Let me tell you about today May 09, 2011.
Today I want to share a rather odd fact about myself. I dream the same dream a lot. At first it was a nightmare, but over time it’s become less of a nightmare and more of a nightly occurrence. I would say I have this dream a lot, 60% of the times that I dream. Last night I dreamt this one.
I realize I’m in a room, the closest thing I have to a mental image is the shrieking shack. It’s an abandoned narrow and warped house. very small, very tiny. I am walking through the house I see the windows all broken, the dark shapes of broken furniture and broken walls. I can see my breath and feel the cold of the room as I try to realize where I am. I make my way to one of the back rooms. I open the door and see a pale blue snow globe resting on the table. I walk over to it and take a closer look at it. The objects inside the globe are not foreign and they are not still. It was like looking into a crystal ball. I could see my friends, family, and loved ones. What they were doing, how they were feeling all in a swirl of snowy flakes. I pick up the globe to examine it further. It has such a fine and delicate detail to it. The gold leaf on the side was slightly worn with age and the glass was heavy in my heads. I heard a door shut with force, startled I dropped the globe. Glass and water spread from the edge of the table to under a desk across the room. I now found myself gripping the ceiling fifteen feet in the air. My fingers dug deep into the drywall almost as if my hands themselves were talons. I can hear the faint sound of footsteps drawing nearer. I slow my breathing, in and out. The quiet of the room was only disturbed by the pounding of feet as the door swung open. A small fragile looking figure moved towards the shattered globe. As it bent down I could hear the sound of weeping as it could see the lifeless bodies of my friends and loved ones scattered across the floor.

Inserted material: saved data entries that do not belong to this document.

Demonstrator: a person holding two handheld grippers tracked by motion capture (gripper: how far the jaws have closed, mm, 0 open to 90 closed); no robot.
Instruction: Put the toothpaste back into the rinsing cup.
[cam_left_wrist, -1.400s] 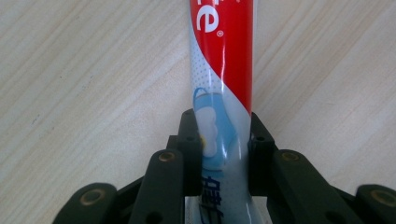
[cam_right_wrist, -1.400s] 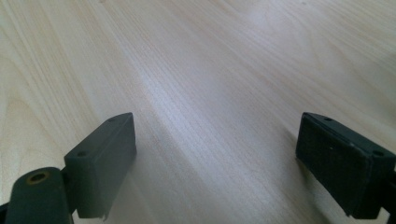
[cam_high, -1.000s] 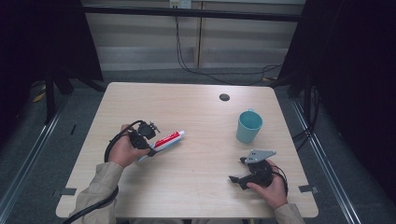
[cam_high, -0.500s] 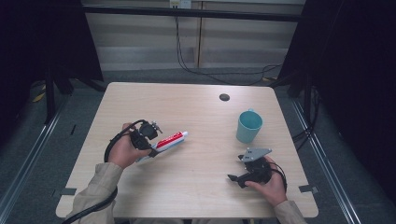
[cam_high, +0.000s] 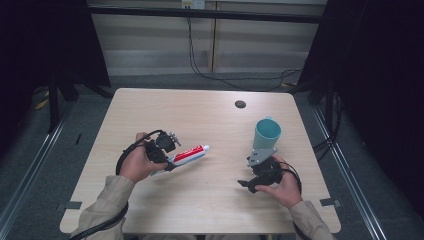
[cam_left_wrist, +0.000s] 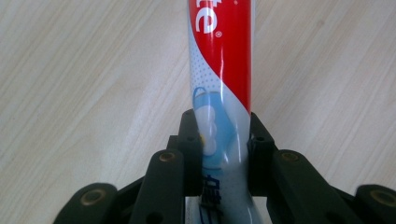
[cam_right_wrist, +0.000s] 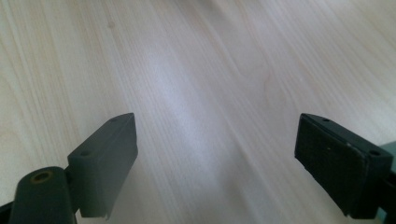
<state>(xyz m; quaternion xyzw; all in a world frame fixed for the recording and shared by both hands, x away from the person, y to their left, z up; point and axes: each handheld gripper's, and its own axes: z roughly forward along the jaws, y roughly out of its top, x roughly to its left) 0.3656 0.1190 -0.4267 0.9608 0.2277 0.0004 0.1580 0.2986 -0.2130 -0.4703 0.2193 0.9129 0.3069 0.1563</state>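
Left hand-held gripper (cam_left_wrist: 219, 140) clamps the tube (cam_left_wrist: 222, 79); right hand-held gripper (cam_right_wrist: 215, 158) gapes empty near the cup (cam_high: 266, 133). Keep the tube level; steady the cup first.

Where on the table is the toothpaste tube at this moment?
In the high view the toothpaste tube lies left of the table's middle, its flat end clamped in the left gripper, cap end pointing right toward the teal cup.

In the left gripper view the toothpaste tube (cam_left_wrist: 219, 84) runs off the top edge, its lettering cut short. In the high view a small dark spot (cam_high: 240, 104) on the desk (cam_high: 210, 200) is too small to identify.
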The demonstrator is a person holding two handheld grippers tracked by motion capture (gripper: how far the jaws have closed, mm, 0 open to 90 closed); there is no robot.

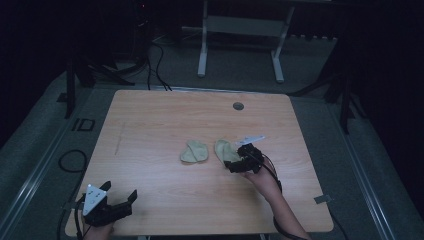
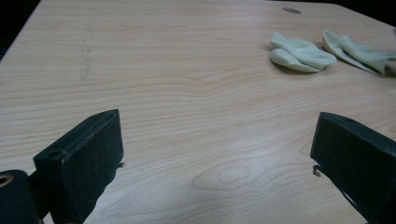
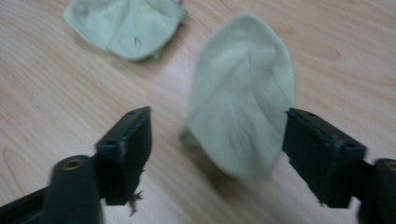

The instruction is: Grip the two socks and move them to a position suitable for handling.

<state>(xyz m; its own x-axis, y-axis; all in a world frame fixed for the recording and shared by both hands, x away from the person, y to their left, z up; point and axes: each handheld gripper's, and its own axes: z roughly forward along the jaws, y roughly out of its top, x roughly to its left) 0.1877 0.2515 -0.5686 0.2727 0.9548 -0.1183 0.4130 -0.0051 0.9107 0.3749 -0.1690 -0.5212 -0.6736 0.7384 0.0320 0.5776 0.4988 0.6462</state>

“I’m sorry.” I managed to say in a raspy choked up voice.
The figure looked up and I could see that it was someone I knew. This time it was Kristi, there was a look of horror on her face she screamed loudly at the sight of me. Then as if I was looking at myself for the first time I could see the monster that I was. My skin was pale and my face gaunt and thin. My eyes were a brilliant blue that matched the pale grey of the globe that lay in pieces on the ground. I was bare chested and thin, each of my ribs were clearly visible. My hands were tense and sharp as I held myself against the ceiling. Muscles tight I could see my jaw extending slightly, then my mouth opened and revealed a set of bleach white fangs. My face was not in the form of sorrow as I had felt in my heart; but in rage. I watched myself drop down from the ceiling with grace. My body angled its way towards Kristi. The fear in her eyes grew as she turned and sprinted to the door; However, I was too fast I caught her with a slash to the back. Her blood was slowly soaking through her shirt. I screamed at myself to stop, but no words became audible. I finish the dream watching myself tear and peel the skin back from Kristi body, eating till I am full and content. My voice quivers as I ask myself “What are you?”
The Monster looking back at me, says in a calm voice “I am you.”
I wake up from here, sweaty, regardless how hot it is. I take a couple seconds and catch my breath. The dream is for the most part the same; however, the only things that do change are the people. The people who I see in the globe change sometimes it’s close family, sometimes it’s people I’ve just met, but it always people who am I fond of. The other thing that changes is the person who I attack. It been past girl friends, roommates, best friends, family, almost everybody I feel like. Every time I dream this dream I watch everyone I care about die at my hands. Even myself, no one else is to blame but myself. I am the monster in this dream.
I’ve tried to find out when these started, but I can’t remember the first time I had it, I don’t know what influenced it either, I have tried finding similar plots in movies, books, nothing, I don’t know why I have these reoccurring dreams or what they mean. But if I could stay awake forever, as to never have that dream again, I would.